(GOAL OF THE EXERCISE): Transcribe all of the data exactly. Images stay out.

——

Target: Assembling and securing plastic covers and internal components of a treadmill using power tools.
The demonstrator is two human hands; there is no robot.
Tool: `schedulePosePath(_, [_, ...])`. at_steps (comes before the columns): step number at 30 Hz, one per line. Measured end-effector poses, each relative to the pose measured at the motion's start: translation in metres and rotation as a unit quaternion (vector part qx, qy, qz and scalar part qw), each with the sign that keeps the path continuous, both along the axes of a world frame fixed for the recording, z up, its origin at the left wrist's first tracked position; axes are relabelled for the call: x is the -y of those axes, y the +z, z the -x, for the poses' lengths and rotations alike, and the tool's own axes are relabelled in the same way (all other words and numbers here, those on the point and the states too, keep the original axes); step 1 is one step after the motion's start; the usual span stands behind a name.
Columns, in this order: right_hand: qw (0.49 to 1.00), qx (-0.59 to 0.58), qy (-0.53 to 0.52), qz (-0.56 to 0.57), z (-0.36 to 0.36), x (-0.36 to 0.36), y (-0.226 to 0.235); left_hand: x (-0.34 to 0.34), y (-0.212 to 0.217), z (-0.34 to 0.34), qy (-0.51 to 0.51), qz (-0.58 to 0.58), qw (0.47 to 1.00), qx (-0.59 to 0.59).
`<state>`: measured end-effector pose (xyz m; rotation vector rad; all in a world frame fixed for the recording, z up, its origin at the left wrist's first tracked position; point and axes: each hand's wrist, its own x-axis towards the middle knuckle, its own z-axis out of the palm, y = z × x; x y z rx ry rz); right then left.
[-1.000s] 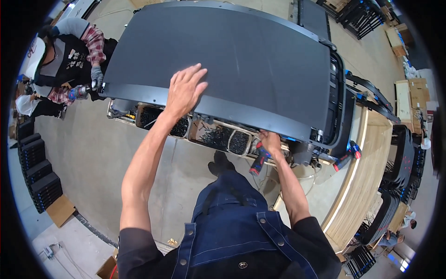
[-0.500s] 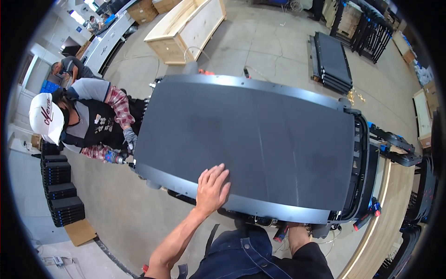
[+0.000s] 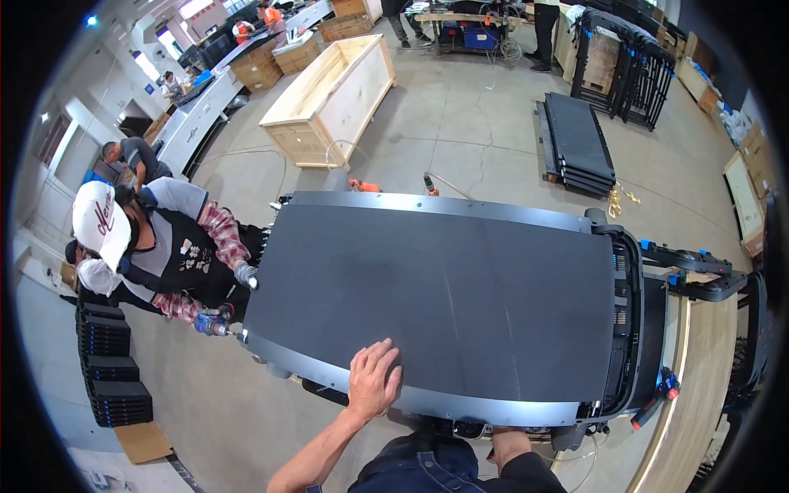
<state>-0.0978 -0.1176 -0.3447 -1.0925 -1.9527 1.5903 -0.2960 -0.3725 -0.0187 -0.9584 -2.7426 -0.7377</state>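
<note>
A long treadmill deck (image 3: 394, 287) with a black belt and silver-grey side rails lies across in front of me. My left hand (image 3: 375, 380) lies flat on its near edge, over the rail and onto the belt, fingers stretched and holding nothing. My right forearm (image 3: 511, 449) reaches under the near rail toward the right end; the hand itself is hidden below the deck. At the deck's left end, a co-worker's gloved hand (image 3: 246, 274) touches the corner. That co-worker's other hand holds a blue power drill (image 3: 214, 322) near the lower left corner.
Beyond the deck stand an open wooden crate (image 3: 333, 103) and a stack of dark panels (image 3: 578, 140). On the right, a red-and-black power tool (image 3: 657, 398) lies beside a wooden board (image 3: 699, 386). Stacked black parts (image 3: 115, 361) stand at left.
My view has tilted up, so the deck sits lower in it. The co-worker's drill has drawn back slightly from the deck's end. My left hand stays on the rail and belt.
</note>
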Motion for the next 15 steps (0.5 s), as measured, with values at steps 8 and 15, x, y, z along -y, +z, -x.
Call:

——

(ANSWER BELOW):
Target: Assembling and securing plastic covers and internal components of a treadmill using power tools.
The demonstrator is two human hands; there is no robot.
Tool: `schedulePosePath(_, [_, ...])`. at_steps (comes before the columns): step number at 30 Hz, one per line. Measured end-effector poses, each relative to the pose measured at the motion's start: translation in metres and rotation as a unit quaternion (vector part qx, qy, qz and scalar part qw), each with the sign that keeps the path continuous, both along the axes of a world frame fixed for the recording, z up, its origin at the left wrist's first tracked position; axes are relabelled for the call: x is the -y of those axes, y the +z, z the -x, for the poses' lengths and rotations alike, and the tool's own axes are relabelled in the same way (all other words and numbers here, those on the point and the states too, keep the original axes); step 1 is one step after the motion's start; the usual span stands behind a name.
Columns, in this order: right_hand: qw (0.49 to 1.00), qx (-0.59 to 0.58), qy (-0.53 to 0.52), qz (-0.56 to 0.57), z (-0.36 to 0.36), x (-0.36 to 0.36), y (-0.226 to 0.235); left_hand: x (-0.34 to 0.34), y (-0.212 to 0.217), z (-0.34 to 0.34), qy (-0.51 to 0.51), qz (-0.58 to 0.58), qw (0.47 to 1.00), qx (-0.59 to 0.59).
`<state>`: measured end-effector pose (xyz m; rotation vector rad; all in a world frame fixed for the recording, z up, its origin at the left wrist's first tracked position; point and axes: each hand's wrist, its own x-axis towards the middle knuckle, its own z-axis out of the palm, y = z × x; x y z rx ry rz); right then left.
[-1.000s] 
[-0.500s] 
[+0.000s] 
<state>-0.0978 -0.1176 -0.3447 -1.0925 -1.9527 1.5903 -0.2960 -0.3725 -0.0187 -0.9584 -2.7426 -0.7377</state>
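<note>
A long treadmill deck (image 3: 394, 287) with a black belt and silver-grey side rails lies across in front of me. My left hand (image 3: 375, 380) lies flat on its near edge, over the rail and onto the belt, fingers stretched and holding nothing. My right forearm (image 3: 511, 449) reaches under the near rail toward the right end; the hand itself is hidden below the deck. At the deck's left end, a co-worker's gloved hand (image 3: 246, 274) touches the corner. That co-worker's other hand holds a blue power drill (image 3: 214, 322) near the lower left corner.
Beyond the deck stand an open wooden crate (image 3: 333, 103) and a stack of dark panels (image 3: 578, 140). On the right, a red-and-black power tool (image 3: 657, 398) lies beside a wooden board (image 3: 699, 386). Stacked black parts (image 3: 115, 361) stand at left.
My view has tilted up, so the deck sits lower in it. The co-worker's drill has drawn back slightly from the deck's end. My left hand stays on the rail and belt.
</note>
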Motion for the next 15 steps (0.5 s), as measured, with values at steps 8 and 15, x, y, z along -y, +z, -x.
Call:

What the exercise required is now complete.